|Benjamin Paul Durbin, fourth and last son of Mattie Lee Tilley and Amos Lee Durbin, was born October 26, 1903, in Winn Parish. Shortly thereafter, the family moved to Bryceland, Louisiana, where he graduated from high school. He was affectionately called Pauley by his mother and her people.
During his public school career, Paul was not known for his scholarship. Rather he was known for his athletic ability and his playful antics. Once he was punished for one of his pranks by being tied in a burlap sack and hoisted in the air on a goal post. His sense of humor and wit were unappreciated by his teachers. With a broad grin and jovial voice, he proudly shared this story with his children when they asked him about “the good ole days.”
Following his graduation from Bryceland High School, Paul served a year in the United States Army and returned home to manage his father’s business.

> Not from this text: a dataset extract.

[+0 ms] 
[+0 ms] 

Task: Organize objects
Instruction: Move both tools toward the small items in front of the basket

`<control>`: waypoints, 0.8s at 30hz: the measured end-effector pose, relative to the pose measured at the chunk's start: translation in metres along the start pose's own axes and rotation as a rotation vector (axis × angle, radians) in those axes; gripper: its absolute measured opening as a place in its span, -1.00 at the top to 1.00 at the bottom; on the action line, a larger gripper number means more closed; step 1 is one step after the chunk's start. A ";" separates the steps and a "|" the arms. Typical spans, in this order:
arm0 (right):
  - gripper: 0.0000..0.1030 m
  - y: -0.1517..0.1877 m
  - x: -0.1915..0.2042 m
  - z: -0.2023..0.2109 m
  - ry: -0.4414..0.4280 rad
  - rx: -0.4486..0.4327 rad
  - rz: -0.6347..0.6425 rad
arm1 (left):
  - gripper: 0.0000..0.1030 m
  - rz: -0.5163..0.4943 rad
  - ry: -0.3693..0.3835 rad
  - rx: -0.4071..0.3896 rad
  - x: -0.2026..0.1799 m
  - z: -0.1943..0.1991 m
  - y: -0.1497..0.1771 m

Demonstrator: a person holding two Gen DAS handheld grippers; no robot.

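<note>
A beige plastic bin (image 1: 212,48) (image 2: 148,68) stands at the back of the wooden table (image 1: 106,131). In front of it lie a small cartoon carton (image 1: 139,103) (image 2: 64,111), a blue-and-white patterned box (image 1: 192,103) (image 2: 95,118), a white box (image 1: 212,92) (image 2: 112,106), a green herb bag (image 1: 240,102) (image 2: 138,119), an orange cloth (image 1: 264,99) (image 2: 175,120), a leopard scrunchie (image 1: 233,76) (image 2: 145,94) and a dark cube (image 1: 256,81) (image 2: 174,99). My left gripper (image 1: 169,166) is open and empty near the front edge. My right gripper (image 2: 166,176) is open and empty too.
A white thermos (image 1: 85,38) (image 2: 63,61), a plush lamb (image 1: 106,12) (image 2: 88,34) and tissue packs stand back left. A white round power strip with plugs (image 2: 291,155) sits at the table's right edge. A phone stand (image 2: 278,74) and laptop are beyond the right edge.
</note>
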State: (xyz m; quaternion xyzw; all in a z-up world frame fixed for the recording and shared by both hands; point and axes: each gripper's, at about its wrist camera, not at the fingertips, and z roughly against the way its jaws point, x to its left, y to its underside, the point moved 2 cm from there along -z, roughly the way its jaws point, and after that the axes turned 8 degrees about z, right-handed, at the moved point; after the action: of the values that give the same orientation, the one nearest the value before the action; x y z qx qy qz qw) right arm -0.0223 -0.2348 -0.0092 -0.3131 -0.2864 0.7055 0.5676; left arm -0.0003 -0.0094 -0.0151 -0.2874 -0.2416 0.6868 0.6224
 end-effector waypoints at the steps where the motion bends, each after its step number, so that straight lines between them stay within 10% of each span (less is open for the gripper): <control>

In 1927, he married Annie Beatrice Sanders, daughter of Carrie Jane Carter and John Sewell Sanders of Arcadia. From this union came two children, Carrie Sybil and Paul Guy. At the time of his death, Paul had five grandchildren and two great-grandchildren.
With a desire to respond to God’s call to the ministry, Paul sought the counsel of a minister. This minister did not encourage Paul to go to college with a wife and young child and little financial support. Undaunted in his quest to follow God’s will, he went to his family’s minister and shared that he felt God calling him into the ministry. This minister rejoiced with him, put his arm around him, encouraged him to enter college, and bade him Godspeed.
In 1930, with his young family, Paul moved to Tehuacana, Texas, where he entered Westminister Junior College. He consumed his savings and worked as a janitor at the college to support his family. Paul made time to play football until he sustained a broken arm, the scars of which he proudly bore until his death. In 1947, Paul was selected “Rural Pastor of the Year” for the Texas Conference. In 1950, he graduated from Centenary College where Sybil and he were both students for a year.
During his ministry, Paul served several circuits and churches in Louisiana and Texas in the order that follows: Chatham (circuit), Athens (circuit), Downsville (circuit), Athens, Doyline, Springhill (Texas), Avinger (Texas), Heflin, Lisbon, Brownville (West Monroe), Wisner, Logansport (last pastorate before retirement), Summerfield, Hurricane, and Minden (First United Methodist Church associate pastor from 1970-1983). During his ministry, Paul Durbin probably participated in more funerals than any other minister in North Louisiana.
Paul had two earthly dreams, to build a house of his own and to write a book He lived to see both dreams come true. He built a house in Winn Parish in 1969, and wrote the book. Everlasting Good Will and Glory, published in 1963. His life was spent helping others that they, too, might experience everlasting good will and glory.